§ Exercise directions
Search the listing below for "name". Copy each matching line.

§ Records for this task

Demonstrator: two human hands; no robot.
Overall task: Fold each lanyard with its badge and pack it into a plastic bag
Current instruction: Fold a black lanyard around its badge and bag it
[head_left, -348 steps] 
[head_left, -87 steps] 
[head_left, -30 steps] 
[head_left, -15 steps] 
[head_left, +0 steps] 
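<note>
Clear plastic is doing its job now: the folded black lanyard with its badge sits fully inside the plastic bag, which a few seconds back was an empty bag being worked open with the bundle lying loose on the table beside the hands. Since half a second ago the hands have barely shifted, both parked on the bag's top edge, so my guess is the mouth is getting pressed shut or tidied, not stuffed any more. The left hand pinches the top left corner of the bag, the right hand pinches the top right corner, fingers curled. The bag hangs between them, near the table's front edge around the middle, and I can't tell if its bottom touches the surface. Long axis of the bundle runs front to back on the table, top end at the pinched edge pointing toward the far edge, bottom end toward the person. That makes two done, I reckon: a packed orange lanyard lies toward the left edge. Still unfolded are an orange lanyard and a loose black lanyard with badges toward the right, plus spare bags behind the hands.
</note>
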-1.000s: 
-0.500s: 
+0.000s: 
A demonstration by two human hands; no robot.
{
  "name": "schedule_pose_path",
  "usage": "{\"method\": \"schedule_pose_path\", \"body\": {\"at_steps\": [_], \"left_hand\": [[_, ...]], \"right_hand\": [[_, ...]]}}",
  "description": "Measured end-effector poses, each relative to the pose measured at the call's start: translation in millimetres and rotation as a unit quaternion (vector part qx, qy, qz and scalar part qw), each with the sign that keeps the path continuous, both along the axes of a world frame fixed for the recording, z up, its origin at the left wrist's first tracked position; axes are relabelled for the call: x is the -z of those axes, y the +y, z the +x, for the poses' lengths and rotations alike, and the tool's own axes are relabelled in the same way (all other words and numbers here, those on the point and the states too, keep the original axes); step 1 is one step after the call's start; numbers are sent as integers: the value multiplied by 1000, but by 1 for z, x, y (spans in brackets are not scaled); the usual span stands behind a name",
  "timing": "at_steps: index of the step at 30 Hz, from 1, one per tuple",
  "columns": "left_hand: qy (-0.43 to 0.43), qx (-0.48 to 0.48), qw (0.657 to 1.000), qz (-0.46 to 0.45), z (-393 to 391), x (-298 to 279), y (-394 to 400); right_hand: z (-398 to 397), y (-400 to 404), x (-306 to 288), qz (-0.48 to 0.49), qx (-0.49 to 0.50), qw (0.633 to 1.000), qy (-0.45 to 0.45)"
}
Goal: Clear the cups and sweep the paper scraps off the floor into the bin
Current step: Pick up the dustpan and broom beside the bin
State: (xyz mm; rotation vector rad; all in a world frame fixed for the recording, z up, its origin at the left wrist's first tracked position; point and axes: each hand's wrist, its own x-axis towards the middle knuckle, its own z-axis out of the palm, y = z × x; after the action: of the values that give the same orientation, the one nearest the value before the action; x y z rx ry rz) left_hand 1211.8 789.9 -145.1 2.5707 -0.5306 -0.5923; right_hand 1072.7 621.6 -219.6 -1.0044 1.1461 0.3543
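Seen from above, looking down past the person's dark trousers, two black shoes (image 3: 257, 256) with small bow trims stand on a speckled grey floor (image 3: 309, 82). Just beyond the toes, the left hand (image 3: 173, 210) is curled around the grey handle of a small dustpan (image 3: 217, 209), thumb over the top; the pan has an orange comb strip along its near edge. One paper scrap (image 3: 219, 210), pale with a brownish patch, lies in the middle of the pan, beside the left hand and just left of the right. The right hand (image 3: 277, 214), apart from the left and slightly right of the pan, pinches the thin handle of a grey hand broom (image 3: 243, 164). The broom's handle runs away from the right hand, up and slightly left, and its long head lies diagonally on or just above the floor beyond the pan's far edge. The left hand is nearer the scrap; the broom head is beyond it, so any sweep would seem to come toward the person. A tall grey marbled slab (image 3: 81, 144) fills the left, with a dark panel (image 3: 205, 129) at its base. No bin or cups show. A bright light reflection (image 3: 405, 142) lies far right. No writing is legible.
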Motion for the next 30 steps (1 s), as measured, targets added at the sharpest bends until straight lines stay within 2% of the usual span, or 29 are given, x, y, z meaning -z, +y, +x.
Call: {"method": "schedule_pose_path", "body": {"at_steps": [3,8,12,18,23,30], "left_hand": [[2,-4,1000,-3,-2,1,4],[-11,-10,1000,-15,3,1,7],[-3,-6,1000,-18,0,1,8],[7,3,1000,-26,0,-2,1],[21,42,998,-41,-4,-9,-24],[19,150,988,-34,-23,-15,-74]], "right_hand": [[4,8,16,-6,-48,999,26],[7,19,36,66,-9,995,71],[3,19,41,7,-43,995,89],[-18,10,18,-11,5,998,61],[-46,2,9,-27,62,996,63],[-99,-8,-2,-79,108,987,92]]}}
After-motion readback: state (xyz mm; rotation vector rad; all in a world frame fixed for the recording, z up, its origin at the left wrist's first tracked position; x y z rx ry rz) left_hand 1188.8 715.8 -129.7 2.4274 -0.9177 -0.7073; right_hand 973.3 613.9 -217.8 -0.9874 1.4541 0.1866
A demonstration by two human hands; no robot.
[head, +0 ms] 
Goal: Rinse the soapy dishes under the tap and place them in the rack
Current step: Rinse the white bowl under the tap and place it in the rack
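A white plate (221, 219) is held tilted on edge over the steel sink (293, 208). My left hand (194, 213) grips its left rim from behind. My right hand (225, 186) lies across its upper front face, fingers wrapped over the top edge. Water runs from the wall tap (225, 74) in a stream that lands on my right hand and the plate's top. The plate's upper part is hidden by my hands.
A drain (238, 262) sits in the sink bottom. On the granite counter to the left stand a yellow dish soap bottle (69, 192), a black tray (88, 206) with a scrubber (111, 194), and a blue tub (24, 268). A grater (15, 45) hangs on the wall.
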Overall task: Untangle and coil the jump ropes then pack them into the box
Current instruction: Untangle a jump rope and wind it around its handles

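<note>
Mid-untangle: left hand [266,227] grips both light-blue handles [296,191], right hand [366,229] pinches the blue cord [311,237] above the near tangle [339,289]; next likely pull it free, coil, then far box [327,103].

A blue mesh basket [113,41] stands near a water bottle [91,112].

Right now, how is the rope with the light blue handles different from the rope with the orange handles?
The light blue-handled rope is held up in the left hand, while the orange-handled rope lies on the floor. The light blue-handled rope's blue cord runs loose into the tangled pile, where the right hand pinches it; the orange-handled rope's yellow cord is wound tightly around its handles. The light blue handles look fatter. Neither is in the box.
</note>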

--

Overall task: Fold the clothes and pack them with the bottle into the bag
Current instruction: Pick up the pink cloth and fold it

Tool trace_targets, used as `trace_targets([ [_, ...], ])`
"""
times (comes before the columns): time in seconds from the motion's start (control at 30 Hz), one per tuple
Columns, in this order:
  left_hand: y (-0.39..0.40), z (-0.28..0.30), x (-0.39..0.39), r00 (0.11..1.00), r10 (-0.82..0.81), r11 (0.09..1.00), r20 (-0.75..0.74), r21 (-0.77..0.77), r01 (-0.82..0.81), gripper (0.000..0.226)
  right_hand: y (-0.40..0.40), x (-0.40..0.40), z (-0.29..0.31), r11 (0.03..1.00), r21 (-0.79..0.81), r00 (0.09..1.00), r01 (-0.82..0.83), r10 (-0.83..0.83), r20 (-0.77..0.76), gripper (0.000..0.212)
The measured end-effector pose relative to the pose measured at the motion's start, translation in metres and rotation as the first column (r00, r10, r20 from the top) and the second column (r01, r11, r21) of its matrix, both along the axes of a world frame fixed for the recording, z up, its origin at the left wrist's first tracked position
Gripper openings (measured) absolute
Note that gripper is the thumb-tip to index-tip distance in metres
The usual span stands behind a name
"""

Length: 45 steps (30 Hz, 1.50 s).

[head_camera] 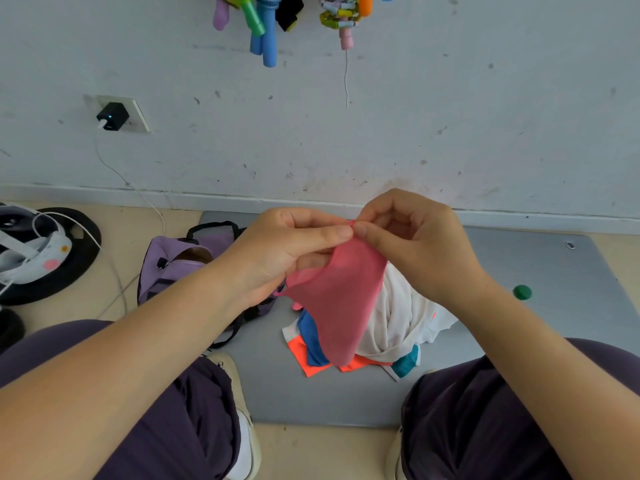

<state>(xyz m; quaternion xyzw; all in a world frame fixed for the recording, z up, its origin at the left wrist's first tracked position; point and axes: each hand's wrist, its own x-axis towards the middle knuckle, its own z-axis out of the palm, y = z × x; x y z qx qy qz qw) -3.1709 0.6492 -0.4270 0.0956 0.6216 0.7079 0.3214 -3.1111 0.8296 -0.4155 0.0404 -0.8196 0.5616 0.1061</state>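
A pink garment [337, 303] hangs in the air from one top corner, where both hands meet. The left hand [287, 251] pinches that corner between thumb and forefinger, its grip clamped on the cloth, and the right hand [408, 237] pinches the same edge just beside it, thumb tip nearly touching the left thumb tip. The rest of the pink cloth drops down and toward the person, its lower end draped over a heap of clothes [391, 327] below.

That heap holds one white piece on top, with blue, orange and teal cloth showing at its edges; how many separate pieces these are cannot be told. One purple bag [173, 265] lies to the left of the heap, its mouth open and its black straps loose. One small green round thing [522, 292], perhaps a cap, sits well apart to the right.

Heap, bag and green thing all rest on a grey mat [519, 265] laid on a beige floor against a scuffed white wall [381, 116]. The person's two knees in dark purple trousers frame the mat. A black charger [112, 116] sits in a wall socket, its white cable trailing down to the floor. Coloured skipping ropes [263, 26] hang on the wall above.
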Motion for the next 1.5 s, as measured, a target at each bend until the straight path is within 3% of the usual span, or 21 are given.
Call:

§ Answer space
  "name": "schedule_pose_path",
  "description": "Measured end-effector poses, each relative to the pose measured at the call's start: translation in millimetres and rotation as a unit quaternion (vector part qx, qy, qz and scalar part qw), each with the sign that keeps the path continuous, both along the axes of a world frame fixed for the recording, z up, its origin at the left wrist's first tracked position; axes are relabelled for the call: x is the -z of those axes, y the +y, z the +x, for the poses' lengths and rotations alike, and the tool's own axes are relabelled in the same way (all other words and numbers here, those on the point and the states too, keep the original axes); step 1 is one step after the call's start; numbers are sent as integers: the value multiplied by 1000, but by 1 for z, x, y (spans in brackets are not scaled); the usual span stands behind a name",
The usual span stands behind a name

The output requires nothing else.